(Data block):
——
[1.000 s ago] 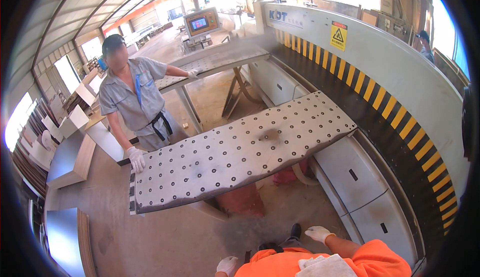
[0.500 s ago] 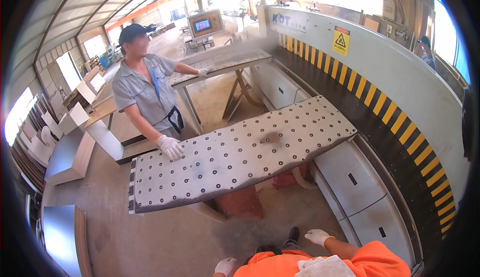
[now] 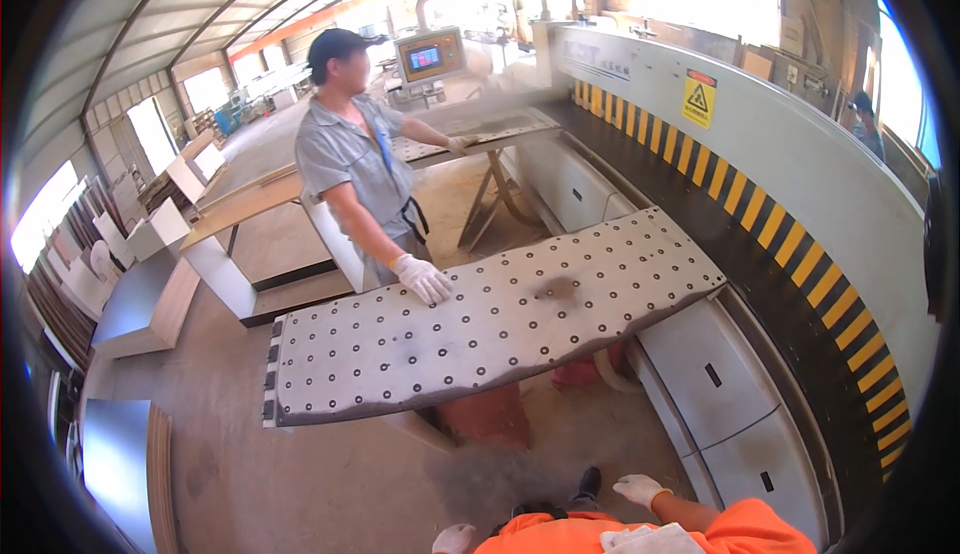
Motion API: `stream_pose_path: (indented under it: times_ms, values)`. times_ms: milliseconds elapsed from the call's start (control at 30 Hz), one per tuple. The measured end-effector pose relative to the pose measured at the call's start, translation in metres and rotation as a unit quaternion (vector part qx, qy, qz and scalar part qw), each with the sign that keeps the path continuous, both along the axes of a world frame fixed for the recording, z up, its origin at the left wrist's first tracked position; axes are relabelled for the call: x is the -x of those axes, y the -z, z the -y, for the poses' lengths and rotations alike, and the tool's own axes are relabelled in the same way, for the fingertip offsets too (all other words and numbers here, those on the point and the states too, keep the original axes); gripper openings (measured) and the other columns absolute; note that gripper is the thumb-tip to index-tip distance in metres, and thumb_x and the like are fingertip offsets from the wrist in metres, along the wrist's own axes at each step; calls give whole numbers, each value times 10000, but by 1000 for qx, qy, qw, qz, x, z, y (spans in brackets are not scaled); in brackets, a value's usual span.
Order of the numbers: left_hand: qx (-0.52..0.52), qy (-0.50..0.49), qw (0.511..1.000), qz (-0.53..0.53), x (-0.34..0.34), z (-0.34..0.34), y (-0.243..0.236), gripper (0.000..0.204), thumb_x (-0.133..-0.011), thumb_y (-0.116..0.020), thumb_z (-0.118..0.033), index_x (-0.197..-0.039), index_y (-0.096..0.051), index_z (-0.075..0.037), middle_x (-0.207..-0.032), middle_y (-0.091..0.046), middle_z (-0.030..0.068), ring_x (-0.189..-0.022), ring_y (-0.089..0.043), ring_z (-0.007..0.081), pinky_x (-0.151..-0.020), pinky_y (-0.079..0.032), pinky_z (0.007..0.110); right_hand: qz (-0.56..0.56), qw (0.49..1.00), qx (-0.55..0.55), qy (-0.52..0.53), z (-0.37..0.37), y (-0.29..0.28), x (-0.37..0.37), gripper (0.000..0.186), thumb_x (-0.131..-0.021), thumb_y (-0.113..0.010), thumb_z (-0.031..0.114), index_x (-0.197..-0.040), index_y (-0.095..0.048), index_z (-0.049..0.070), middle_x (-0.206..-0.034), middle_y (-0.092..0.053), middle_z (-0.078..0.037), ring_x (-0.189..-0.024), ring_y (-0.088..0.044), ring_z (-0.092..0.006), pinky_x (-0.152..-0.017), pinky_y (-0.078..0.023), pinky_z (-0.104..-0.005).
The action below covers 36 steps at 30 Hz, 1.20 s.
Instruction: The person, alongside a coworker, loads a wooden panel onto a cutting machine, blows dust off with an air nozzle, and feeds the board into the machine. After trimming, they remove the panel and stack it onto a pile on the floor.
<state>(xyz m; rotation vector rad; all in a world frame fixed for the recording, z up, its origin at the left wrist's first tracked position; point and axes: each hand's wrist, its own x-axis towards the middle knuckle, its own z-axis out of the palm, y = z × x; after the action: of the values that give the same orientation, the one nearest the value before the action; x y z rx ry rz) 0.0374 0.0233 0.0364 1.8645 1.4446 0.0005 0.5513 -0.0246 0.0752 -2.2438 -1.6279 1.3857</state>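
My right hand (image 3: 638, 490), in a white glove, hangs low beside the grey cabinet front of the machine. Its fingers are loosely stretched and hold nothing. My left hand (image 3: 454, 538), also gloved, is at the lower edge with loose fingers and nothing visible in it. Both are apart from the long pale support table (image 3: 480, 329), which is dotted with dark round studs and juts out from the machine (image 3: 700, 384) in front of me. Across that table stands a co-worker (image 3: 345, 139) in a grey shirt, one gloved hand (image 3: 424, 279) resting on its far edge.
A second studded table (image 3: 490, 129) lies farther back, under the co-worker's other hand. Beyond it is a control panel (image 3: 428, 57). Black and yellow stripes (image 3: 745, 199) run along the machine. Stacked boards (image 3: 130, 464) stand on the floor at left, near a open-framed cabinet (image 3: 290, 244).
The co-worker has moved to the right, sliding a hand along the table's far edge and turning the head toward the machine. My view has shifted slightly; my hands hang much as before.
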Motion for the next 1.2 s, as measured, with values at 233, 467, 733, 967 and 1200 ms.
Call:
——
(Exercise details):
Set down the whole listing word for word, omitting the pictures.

(Answer to this problem):
[1.000 s ago] 
[0.500 s ago] 
[now] 
Motion API: `stream_pose_path: (indented under it: times_ms, values)`. times_ms: milliseconds elapsed from the call's start (control at 30 Hz), one per tuple. The measured end-effector pose relative to the pose measured at the call's start, translation in metres and rotation as a unit quaternion (vector part qx, qy, qz and scalar part qw), each with the sign that keeps the path continuous, both along the axes of a world frame fixed for the recording, z up, its origin at the left wrist's first tracked position; axes are relabelled for the call: x is the -x of those axes, y the -z, z the -y, for the poses' lengths and rotations alike, and the tool's own axes are relabelled in the same way, for the fingertip offsets too (all other words and numbers here, those on the point and the states too, keep the original axes); gripper openings (measured) and the other columns absolute; note that gripper is the thumb-tip to index-tip distance in metres, and thumb_x and the like are fingertip offsets from the wrist in metres, along the wrist's own axes at each step; calls give whole numbers, each value times 10000, but by 1000 for qx, qy, qw, qz, x, z, y (spans in brackets are not scaled); in brackets, a value's usual span.
Order of the numbers: left_hand: qx (-0.52..0.52), qy (-0.50..0.49), qw (0.511..1.000), qz (-0.53..0.53), x (-0.34..0.34), z (-0.34..0.34), y (-0.243..0.236), gripper (0.000..0.204), thumb_x (-0.133..-0.011), thumb_y (-0.116..0.020), thumb_z (-0.118..0.033), index_x (-0.197..-0.039), index_y (-0.096..0.051), index_z (-0.075..0.037), middle_x (-0.207..-0.032), middle_y (-0.091..0.046), middle_z (-0.030..0.068), ring_x (-0.189..-0.022), ring_y (-0.089..0.043), ring_z (-0.007..0.081), pinky_x (-0.151..-0.020), pinky_y (-0.079..0.032), pinky_z (0.007..0.110); right_hand: qz (-0.56..0.56), qw (0.49..1.00), qx (-0.55..0.55), qy (-0.52..0.53), z (-0.37..0.37), y (-0.29..0.28), x (-0.37..0.37), gripper (0.000..0.186), thumb_x (-0.131..-0.021), thumb_y (-0.113..0.010), thumb_z (-0.031..0.114), index_x (-0.197..-0.040), index_y (-0.095..0.048), index_z (-0.049..0.070), middle_x (-0.206..-0.034), middle_y (-0.092..0.053), middle_z (-0.078..0.037), ring_x (-0.189..-0.024), ring_y (-0.088..0.044), ring_z (-0.092..0.006), pinky_x (-0.152..-0.017), pinky_y (-0.078..0.023), pinky_z (-0.104..-0.005).
The action below covers 36 steps at 30 Hz, 1.20 s.
Instruction: The person, alongside a coworker, loads a wooden panel onto a cutting machine, blows dust off with an air nozzle, and feeds the board into the machine. After trimming, they remove the panel and stack it onto a pile on the floor.
<state>(xyz m; rotation vector rad; all in a world frame fixed for the recording, z up, its origin at the left wrist's first tracked position; point and axes: each hand's wrist, its own x-axis towards the middle knuckle, its own z-axis out of the palm, y = z × x; after the action: of the values that give the same orientation, the one nearest the value before the action; x y z rx ry rz) 0.0374 0.0233 0.0364 1.8645 1.4446 0.0005 0.5513 -0.0246 0.0752 -2.2438 -1.6279 1.3857</state>
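My right hand (image 3: 638, 490), in a white glove, hangs low beside the grey cabinet front of the machine. Its fingers are loosely stretched and hold nothing. My left hand (image 3: 454, 538), also gloved, is at the lower edge with loose fingers and nothing visible in it. Both are apart from the long pale support table (image 3: 480, 329), which is dotted with dark round studs and juts out from the machine (image 3: 700, 384) in front of me. Across that table stands a co-worker (image 3: 345, 139) in a grey shirt, one gloved hand (image 3: 424, 279) resting on its far edge.
A second studded table (image 3: 490, 129) lies farther back, under the co-worker's other hand. Beyond it is a control panel (image 3: 428, 57). Black and yellow stripes (image 3: 745, 199) run along the machine. Stacked boards (image 3: 130, 464) stand on the floor at left, near a open-framed cabinet (image 3: 290, 244).
The co-worker has moved to the right, sliding a hand along the table's far edge and turning the head toward the machine. My view has shifted slightly; my hands hang much as before.
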Motion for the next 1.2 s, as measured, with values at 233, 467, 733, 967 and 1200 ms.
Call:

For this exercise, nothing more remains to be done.